La prescelta fu una katana slanciata ed elegante, con impugnatura intrecciata di strisce di seta nera su una base del medesimo colore, la lama era affilatissima, il fodero era nero come la notte, decorato finemente con disegni e ghirigori dorati.
Dentro un armadio trovò una sacca da trasporto della misura della spada, ve la infilò dentro e si avviò verso l'uscio salutando e ringraziando il nulla.
Riprese il giro di perlustrazione.

Una volta finito il proprio "lavoro" all'interno del primo palazzo si avviò verso il secondo, quello indicatogli da Laurence. Presto si sarebbe fatto buio ma la borsa era ancora mezza vuota, non voleva portare così poco all'uomo che l'aveva ospitato, sfamato e istruito. Si sentiva molto più sicuro con la sua katana dentro la sacca, sapeva di non avere la più pallida idea di come si usasse ma si rassicurava ripetendosi che presto avrebbe imparato. Magari ci sarebbero voluti un po' più di due cerotti con gli orsetti per tenere i pezzi insieme dopo gli allenamenti.
Appena in tempo udì quelle che gli parvero due voci rauche e riuscì a nascondersi dietro un muretto. Capì solo qualche parola qua e là del loro discorso: "vecchio pazzo" e "mentito". Parlavano sicuramente del Maestro! Doveva avvicinarsi di più, doveva capire su cosa gli avesse mentito e, soprattutto, cosa volessero da lui, loro con quelle facce così arrabbiate e le armi da fuoco nere come la morte. Vide i due uomini allontanarsi con passo lento dal secondo edificio. Appena furono talmente lontani da non poterlo più vedere si alzò dal suo nascondiglio grattandosi la testa con fare perplesso. Doveva arrivare prima di loro.

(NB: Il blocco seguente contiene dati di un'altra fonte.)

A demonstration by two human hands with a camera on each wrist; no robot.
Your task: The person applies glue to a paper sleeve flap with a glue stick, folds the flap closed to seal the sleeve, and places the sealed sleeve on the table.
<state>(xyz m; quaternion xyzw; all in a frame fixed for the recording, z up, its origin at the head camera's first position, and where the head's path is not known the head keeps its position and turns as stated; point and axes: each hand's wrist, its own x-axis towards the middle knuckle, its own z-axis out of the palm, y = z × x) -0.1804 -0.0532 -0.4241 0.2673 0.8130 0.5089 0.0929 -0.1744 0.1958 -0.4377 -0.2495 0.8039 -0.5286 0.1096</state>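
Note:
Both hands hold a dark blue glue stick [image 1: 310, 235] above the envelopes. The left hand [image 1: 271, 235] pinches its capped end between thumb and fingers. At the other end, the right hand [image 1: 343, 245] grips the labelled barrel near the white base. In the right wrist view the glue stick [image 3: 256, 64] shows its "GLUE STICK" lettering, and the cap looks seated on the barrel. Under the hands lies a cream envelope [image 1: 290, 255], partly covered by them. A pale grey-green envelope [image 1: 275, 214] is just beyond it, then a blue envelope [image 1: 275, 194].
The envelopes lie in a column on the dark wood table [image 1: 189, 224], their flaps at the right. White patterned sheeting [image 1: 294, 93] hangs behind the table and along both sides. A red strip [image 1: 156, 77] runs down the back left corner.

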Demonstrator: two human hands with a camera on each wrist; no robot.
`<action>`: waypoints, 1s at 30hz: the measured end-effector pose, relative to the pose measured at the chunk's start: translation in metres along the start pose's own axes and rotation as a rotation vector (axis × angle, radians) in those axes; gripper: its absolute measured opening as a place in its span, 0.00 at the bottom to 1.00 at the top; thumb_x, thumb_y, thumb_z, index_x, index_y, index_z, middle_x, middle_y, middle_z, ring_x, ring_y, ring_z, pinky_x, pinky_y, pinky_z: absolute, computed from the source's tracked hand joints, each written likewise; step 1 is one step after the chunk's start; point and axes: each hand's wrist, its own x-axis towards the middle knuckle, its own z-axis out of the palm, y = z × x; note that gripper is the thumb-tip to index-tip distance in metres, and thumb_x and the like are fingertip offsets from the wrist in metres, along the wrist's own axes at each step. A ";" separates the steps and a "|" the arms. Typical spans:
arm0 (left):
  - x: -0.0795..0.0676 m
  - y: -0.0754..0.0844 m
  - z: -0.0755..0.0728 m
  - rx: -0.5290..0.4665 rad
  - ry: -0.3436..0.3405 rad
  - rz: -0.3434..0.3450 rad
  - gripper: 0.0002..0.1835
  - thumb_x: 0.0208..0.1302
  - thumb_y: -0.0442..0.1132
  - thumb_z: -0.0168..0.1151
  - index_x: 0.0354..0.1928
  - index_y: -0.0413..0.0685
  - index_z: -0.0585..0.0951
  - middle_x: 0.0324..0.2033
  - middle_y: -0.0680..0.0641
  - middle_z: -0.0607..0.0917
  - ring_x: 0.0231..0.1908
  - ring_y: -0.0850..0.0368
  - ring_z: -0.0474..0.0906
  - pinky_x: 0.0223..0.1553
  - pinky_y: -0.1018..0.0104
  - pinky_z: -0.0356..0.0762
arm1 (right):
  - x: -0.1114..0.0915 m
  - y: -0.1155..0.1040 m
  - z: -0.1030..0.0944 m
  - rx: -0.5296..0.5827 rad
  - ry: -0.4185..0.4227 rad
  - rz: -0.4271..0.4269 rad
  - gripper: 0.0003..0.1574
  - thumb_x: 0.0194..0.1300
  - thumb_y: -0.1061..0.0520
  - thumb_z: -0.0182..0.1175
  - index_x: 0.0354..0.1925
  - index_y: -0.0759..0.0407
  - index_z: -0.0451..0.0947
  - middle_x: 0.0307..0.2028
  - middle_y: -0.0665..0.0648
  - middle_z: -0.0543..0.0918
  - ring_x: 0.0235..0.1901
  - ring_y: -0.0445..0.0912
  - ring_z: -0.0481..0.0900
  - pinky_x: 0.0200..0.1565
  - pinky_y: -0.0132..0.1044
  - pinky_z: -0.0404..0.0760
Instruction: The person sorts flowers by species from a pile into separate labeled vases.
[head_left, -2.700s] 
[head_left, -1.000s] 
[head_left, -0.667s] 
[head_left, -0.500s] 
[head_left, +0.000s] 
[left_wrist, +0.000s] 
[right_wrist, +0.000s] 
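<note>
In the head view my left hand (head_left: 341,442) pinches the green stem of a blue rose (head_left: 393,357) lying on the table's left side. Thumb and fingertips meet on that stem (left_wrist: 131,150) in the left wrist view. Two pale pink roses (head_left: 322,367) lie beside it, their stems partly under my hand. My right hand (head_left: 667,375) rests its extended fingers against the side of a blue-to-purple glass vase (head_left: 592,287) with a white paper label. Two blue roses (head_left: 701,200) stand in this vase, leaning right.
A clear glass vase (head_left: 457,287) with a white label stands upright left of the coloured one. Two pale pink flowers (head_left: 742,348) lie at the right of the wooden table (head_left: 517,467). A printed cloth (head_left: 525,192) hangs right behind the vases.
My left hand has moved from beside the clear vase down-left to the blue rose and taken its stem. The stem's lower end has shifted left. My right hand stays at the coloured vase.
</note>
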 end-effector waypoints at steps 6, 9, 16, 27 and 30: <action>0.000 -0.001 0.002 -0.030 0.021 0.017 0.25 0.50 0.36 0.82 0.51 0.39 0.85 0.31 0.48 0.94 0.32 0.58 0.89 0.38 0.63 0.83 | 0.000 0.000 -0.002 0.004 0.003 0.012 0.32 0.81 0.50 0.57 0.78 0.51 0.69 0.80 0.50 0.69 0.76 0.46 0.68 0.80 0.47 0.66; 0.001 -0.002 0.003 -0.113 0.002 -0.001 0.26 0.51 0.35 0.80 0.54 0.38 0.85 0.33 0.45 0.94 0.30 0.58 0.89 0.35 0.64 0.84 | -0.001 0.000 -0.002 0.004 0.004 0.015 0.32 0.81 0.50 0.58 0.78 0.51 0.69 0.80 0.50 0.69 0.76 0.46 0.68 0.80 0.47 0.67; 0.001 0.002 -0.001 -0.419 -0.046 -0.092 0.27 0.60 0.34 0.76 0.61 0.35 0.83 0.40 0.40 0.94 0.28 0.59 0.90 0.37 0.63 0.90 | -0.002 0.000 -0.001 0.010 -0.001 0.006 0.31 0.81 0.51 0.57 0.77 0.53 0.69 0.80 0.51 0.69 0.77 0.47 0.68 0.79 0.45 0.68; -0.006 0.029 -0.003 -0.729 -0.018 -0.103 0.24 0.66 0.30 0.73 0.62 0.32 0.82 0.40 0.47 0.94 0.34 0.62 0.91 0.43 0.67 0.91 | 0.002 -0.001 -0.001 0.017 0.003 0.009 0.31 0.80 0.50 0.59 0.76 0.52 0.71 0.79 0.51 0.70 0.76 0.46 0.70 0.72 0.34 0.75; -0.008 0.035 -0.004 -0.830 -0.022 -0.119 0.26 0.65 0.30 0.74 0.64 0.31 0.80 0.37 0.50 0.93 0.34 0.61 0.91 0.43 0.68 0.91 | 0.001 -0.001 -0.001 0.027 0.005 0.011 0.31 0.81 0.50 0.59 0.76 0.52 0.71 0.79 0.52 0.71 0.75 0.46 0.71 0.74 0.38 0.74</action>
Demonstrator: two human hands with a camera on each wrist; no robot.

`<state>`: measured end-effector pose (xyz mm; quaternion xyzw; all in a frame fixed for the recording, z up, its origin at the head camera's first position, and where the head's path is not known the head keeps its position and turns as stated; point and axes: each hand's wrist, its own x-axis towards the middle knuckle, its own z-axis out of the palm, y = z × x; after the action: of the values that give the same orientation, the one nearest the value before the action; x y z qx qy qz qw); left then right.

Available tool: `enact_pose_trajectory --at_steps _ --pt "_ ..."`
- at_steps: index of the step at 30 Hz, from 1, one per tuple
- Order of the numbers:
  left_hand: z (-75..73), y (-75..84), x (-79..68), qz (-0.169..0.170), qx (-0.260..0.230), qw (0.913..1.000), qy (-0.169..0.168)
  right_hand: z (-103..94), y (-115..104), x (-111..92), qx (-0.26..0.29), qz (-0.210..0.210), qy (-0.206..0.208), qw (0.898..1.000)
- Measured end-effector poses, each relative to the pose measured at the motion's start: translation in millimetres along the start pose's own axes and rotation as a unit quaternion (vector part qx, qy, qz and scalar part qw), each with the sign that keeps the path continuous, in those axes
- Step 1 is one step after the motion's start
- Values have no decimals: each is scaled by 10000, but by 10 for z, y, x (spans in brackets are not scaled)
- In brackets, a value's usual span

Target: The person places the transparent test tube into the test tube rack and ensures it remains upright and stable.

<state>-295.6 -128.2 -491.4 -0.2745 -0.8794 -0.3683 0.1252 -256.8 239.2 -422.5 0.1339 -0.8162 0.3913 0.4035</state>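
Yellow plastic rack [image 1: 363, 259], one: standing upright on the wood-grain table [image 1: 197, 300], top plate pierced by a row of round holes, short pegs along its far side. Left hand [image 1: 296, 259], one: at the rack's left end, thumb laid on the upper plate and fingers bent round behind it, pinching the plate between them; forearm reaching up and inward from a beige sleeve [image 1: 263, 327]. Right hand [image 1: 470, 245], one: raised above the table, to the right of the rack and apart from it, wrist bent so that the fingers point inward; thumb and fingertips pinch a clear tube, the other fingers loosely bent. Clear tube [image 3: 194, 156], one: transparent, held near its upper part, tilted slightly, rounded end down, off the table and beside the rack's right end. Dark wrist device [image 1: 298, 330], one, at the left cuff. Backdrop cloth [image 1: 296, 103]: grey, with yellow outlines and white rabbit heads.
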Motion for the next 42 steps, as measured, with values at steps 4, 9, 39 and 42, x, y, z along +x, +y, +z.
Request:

Da sempre Yors sapeva di possedere una vista e un olfatto invidiabili, ma non poteva dire lo stesso del proprio udito. Non si accorse dell'ammasso di muscoli parecchio più alto di lui che silenziosamente gli si era posto alle spalle con il mitra imbracciato. Solo il suo odore lo tradì. Yors si girò appena in tempo per vedere l'impugnatura dell'arma che gli si fiondava contro la fronte. L'ultima cosa che vide prima di perdere completamente i sensi furono gli stivali borchiati dell'uomo-montagna.